Digital Face Manipulations: Types, Techniques and Countermeasures
Digital face manipulation has recently emerged as a significant threat to biometric systems. Although manipulation of images/photographs — photoshopping — has been a popular practice for many years, video manipulation has been relatively unknown. Video manipulation became possible after the introduction of the video deepfakes. The deepfake technology has been in development since 1990s with Video Rewrite being the first tool of its kind. This program could alter the lip movement of a person in a video, so it would realistically match a completely different audio track. But it was not until 2017 when deepfakes became a global phenomenon.

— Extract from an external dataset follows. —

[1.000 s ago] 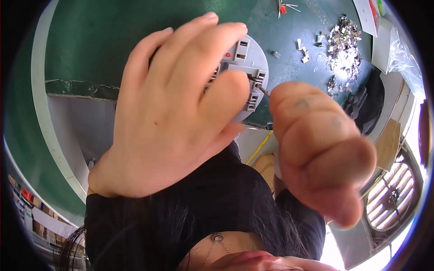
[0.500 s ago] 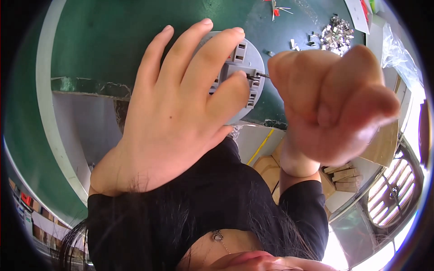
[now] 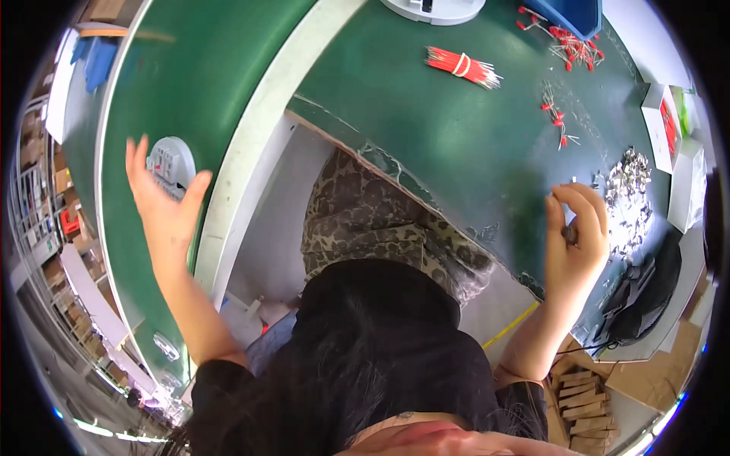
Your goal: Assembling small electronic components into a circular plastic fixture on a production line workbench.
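Note:
My left hand (image 3: pixel 165 209) reaches over the green belt at the left, with fingers and thumb spread apart. Between them, on the belt, lies a round grey plastic housing (image 3: pixel 176 158) with small raised blocks and a bit of red on it. I cannot tell whether the fingers still touch its rim. My right hand (image 3: pixel 582 243) is over the green table at the right, beside a pile of small shiny metal pieces (image 3: pixel 631 201). Its fingers are curled in, and a small dark object (image 3: pixel 569 234) shows between them, too little visible to name.
A bundle of red wires (image 3: pixel 462 67) lies tied on the table, with loose red-tipped leads (image 3: pixel 560 118) farther right. Beyond are a blue bin (image 3: pixel 572 14) and another grey housing (image 3: pixel 437 11). A pale raised rail (image 3: pixel 262 114) separates table and belt. Black cloth-like material (image 3: pixel 646 300) lies at right.
My left hand has moved from above a grey housing on the table to the belt at the left. My right hand has drawn away from the housing and dropped lower, still curled. The view has swung left.

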### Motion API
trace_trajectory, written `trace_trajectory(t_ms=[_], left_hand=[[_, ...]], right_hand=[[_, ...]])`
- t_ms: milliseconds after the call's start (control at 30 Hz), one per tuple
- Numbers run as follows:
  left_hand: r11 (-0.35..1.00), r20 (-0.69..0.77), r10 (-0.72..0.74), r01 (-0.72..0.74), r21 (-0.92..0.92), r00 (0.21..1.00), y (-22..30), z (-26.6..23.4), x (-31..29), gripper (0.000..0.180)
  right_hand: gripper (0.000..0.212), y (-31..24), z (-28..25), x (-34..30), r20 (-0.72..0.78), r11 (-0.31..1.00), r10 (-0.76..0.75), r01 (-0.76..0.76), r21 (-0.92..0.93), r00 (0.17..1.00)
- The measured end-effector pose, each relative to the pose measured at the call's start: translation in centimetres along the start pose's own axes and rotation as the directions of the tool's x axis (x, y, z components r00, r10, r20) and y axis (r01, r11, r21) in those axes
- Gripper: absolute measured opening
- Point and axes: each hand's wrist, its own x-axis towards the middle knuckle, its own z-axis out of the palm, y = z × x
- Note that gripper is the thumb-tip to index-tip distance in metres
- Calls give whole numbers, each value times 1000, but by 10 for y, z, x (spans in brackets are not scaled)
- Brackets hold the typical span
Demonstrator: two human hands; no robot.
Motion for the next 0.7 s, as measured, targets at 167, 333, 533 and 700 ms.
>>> trace_trajectory(t_ms=[167, 333, 533, 700], left_hand=[[835, 93, 486, -430, -344, 869, 145, 29, 110, 93], [611, -218, 680, -706, -359, 700, 214, 73, 170, 24], [566, 154, 817, -726, -390, 555, 228, 43, 105, 92], [512, 252, 858, -711, -483, 447, 256, 48, 69, 78]], right_hand=[[20, -14, -9, 3, 61, 989, 27, -35, 143, 998], [25, -15, -12, -15, -30, 986, 65, -60, 154, 997], [33, 18, -27, -37, -161, 997, 0, 12, 73, 987], [37, 29, -30, -27, -110, 996, -60, 67, 61, 992]])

Using tools like MelNet, Wombo, Adobe Voco or Face Swap Live, even amateur users can produce believable face and voice manipulations.
Experts predict that fabricated materials using digital face manipulation can be used for disinformation, fraud, reputational damage, discrediting legitimate proofs (reality apathy and liar’s dividend), and terrorism etc.

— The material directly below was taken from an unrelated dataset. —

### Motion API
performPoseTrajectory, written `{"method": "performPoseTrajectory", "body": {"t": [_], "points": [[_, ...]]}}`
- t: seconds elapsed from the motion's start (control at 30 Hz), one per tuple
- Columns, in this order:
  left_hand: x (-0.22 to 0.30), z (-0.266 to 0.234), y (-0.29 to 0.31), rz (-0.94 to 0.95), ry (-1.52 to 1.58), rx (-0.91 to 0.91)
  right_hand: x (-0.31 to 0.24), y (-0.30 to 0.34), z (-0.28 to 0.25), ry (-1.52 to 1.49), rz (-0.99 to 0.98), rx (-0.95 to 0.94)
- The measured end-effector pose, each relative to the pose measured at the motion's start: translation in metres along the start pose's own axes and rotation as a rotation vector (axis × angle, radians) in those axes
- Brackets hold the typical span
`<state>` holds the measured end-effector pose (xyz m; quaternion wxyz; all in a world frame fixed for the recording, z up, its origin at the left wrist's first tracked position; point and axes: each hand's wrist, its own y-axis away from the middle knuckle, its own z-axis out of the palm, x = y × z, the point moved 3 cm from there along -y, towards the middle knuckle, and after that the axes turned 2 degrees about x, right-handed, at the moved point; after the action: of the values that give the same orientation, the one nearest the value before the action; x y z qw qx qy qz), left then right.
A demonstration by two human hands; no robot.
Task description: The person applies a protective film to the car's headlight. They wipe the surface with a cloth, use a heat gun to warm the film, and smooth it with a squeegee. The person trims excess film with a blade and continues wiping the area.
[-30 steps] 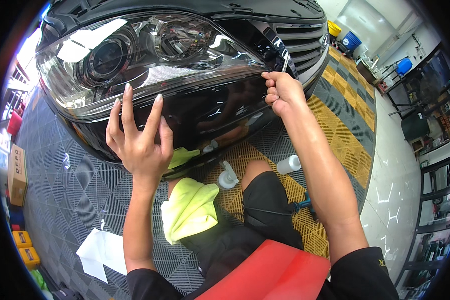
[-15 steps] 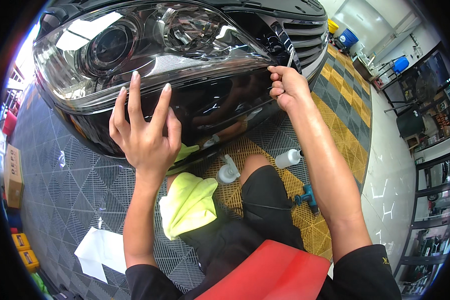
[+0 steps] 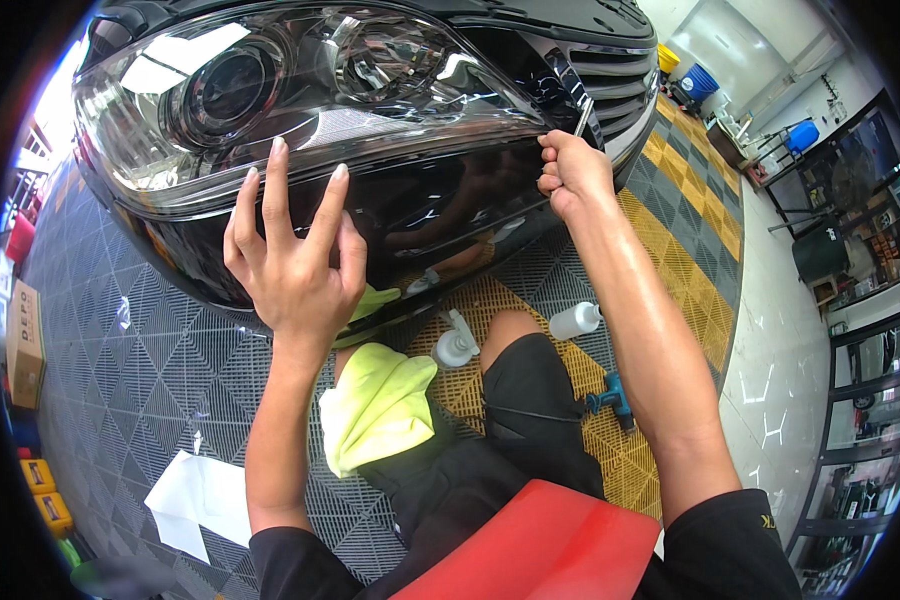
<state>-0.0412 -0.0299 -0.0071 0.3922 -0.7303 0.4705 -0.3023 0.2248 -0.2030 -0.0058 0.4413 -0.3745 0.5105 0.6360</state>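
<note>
The clear headlight (image 3: pixel 385 60) of a black car fills the upper part of the head view, above the glossy black bumper (image 3: pixel 440 195). My left hand (image 3: pixel 300 265) is open, fingers spread, with fingertips at the seam along the headlight's lower edge. At the headlight's inner corner, beside the grille, my right hand (image 3: pixel 578 175) is closed in a pinch around a slim silver tool (image 3: pixel 584 116). The tool's upper end sticks out above the fist; its tip is too small to make out. A yellow-green cloth (image 3: pixel 378 410) lies draped over my left thigh.
Between my knees and the car stands a white spray bottle (image 3: pixel 456 342). Another white bottle (image 3: pixel 576 320) and a blue power tool (image 3: pixel 614 400) are by my right forearm. White paper (image 3: pixel 198 505) lies on the tiled floor at left, a cardboard box (image 3: pixel 25 345) beyond it.
The view has shifted slightly. Both hands keep nearly the same places and grips, the right one at the headlight corner. A blurred grey shape shows more at the lower left edge.
</note>
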Motion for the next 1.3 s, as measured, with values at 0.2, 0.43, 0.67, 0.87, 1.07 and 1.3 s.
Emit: {"method": "performPoseTrajectory", "body": {"t": [0.2, 0.43, 0.67, 0.87, 1.07, 1.3], "points": [[0.000, 0.000, -0.001, 0.019, -0.012, 0.023, 0.003, 0.000, -0.002, 0.070, -0.093, 0.018], [0.003, -0.001, -0.001, 0.019, -0.015, 0.023, 0.002, -0.001, -0.008, 0.157, -0.174, -0.024], [0.003, -0.002, -0.001, 0.013, -0.014, 0.024, 0.006, 0.004, -0.014, 0.253, -0.260, -0.087], [0.003, -0.001, -0.002, 0.018, -0.018, 0.028, 0.010, 0.012, -0.012, 0.353, -0.400, -0.156], [0.004, -0.002, -0.002, 0.024, -0.023, 0.030, 0.015, 0.012, -0.014, 0.398, -0.483, -0.174], [0.005, -0.001, -0.001, 0.028, -0.046, 0.044, 0.026, 0.021, -0.008, 0.417, -0.521, -0.243]]}}
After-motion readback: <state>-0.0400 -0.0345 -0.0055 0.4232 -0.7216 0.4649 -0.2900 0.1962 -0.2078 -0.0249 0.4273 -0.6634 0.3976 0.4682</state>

In one instance, deepfake allegations were used as a pretext for a failed coup d’etat in Gabon. A video in question containing the president’s speech was used by the country’s military to spawn rumors and hysteria among the people.
Digital Face Manipulation
Digital face manipulation is a technique, which allows altering biometric/anatomical properties of the face or creating a new face from scratch using specialized digital tools. These tools can vary from mainstream applications like FaceApp or MyHeritage to sophisticated neural networks.

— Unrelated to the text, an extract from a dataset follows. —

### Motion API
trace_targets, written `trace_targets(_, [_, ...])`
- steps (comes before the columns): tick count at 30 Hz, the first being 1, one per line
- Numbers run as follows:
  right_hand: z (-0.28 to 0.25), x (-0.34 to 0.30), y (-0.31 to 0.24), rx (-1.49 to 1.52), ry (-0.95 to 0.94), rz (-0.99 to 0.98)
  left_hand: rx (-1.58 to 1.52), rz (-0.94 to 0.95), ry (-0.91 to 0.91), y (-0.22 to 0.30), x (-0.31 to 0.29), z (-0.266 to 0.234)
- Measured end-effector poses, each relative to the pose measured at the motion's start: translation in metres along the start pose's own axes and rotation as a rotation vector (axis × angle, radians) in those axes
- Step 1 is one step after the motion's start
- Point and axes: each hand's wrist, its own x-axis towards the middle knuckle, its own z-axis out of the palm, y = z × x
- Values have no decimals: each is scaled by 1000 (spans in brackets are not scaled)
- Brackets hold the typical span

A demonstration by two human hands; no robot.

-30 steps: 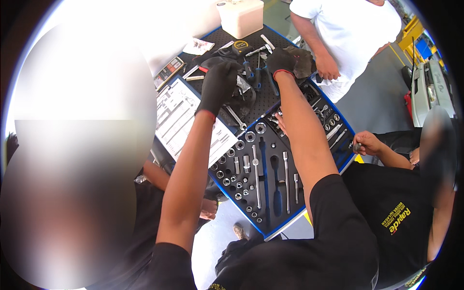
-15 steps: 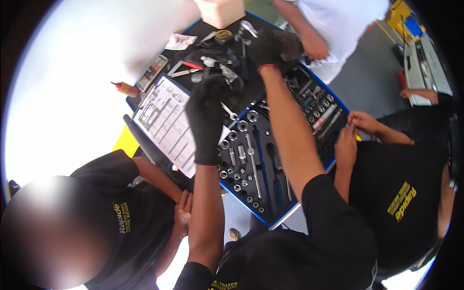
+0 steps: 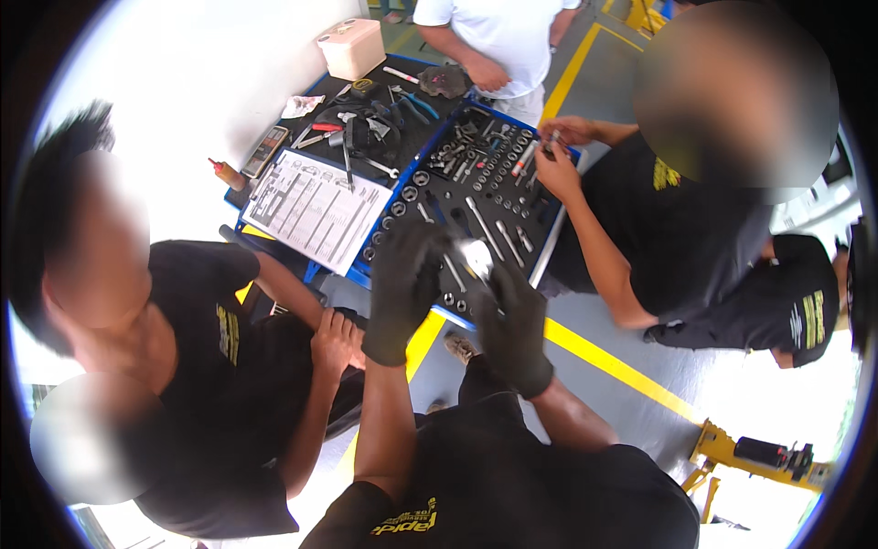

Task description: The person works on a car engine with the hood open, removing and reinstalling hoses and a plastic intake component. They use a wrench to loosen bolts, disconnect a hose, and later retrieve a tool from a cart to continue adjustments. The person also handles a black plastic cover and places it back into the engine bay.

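Both my hands wear black gloves and are held together over the near edge of the tool table. Between them is a shiny silver-white object [image 3: 476, 259] with a dark lower part, too bright and blurred to name. My right hand [image 3: 512, 320] is closed around its lower part. My left hand [image 3: 404, 284] has its fingers curled at the object's left side; what they grip is hidden. Just beyond my hands lies a black tool tray [image 3: 455, 197] with sockets, ratchets and extension bars. Left of it, a printed form on a clipboard [image 3: 311, 210] has a pen [image 3: 347, 169] on it.
Pliers [image 3: 416, 105], a wrench [image 3: 382, 168], a dark rag [image 3: 444, 80] and a pinkish box [image 3: 352, 48] are on the far table. A co-worker's hands [image 3: 558, 151] hold a small part at the right. Another's clasped hands [image 3: 338, 339] are at my left. Someone in white stands beyond.
My hands have come back from over the table to near my body, now together around the shiny object. The view has shifted. A silver-headed tool at the table's far part is gone from there.
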Motion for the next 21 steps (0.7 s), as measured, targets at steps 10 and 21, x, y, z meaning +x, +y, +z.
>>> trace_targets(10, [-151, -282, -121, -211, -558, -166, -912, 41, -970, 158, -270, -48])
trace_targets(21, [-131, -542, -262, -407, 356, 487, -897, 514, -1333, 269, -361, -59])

Types of Face Manipulation
Currently, there exist 6 principal types of face manipulation.
Entire Face Synthesis
Face synthesis technology is capable of modeling a fake and nonexistent face from scratch. This method puts to work two “competing” neural networks and by working in tandem, they form a Generative Adversarial Network — GAN. The first network is called Generator G: it is responsible for distributing and creating new visual samples. Its counterpart is called Discriminator D and its purpose is to assess whether the visual sample comes from the genuine training data and is not fake. As a result, such a GAN can produce highly believable results. A GAN may use databases with up to 10K Faces, as its primary source of samples.
This technique involves replacing a person’s original face (source) with the face of a different person (target). Face swapping can be done using tools such as DeepFaceLab, Face Swap Live or ZAO — most of which are freely available and do not require any programming skills. These apps achieve a face swap through a complex algorithm. It includes face detection/cropping, extraction, new face synthesis and the final blending. The last stage subtly mixes the “extracted” face with the source video.
This method basically morphs two different faces into a new one, which retains biometric characteristics of both at the same time. Morphing can often use multiple faces to create a final morphed image. Consequently, a morphed face can potentially be successful at passing verification as one or more individuals. As a result, it poses a serious threat to facial recognition systems: from their efficacy to public reputation.
Face morphing typically includes three stages:
- Likeness. It determines the likeness between face images of the different people: eyes, lips, nose, nasolabial folds, etc.
- Distortion. It creates geometric alignment of the facial features “borrowed’ from different personas.
- Color blending. The color values of the multiple images in use are carefully blended together.
Morphing, however, is mostly used for static images, rather than videos.
This technique is also called “face retouching”, as it involves manipulation of facial attributes. Attribute manipulation is capable of altering a certain facial element: hair, eye color, skin texture, and so on. FaceApp is the most commonly known attribute manipulation tool. This method also employs GAN, particularly the Invertible Conditional GAN (IcGAN). In this case, an encoder works in unison with a conditional GAN, providing a high-level attribute manipulation.
Expression swap, also known as face reenactment, basically “puts” one person’s facial expression on the face of another person. Emotions such as smiling, frowning, smirking, etc. can be manipulated and tweaked with the help of expression swap. This method employs various tools including GANs, Neural Textures and Face2Face. In essence, they all perform the same function: extracting the source expression and transferring it to the target footage, while also retaining the target’s identity.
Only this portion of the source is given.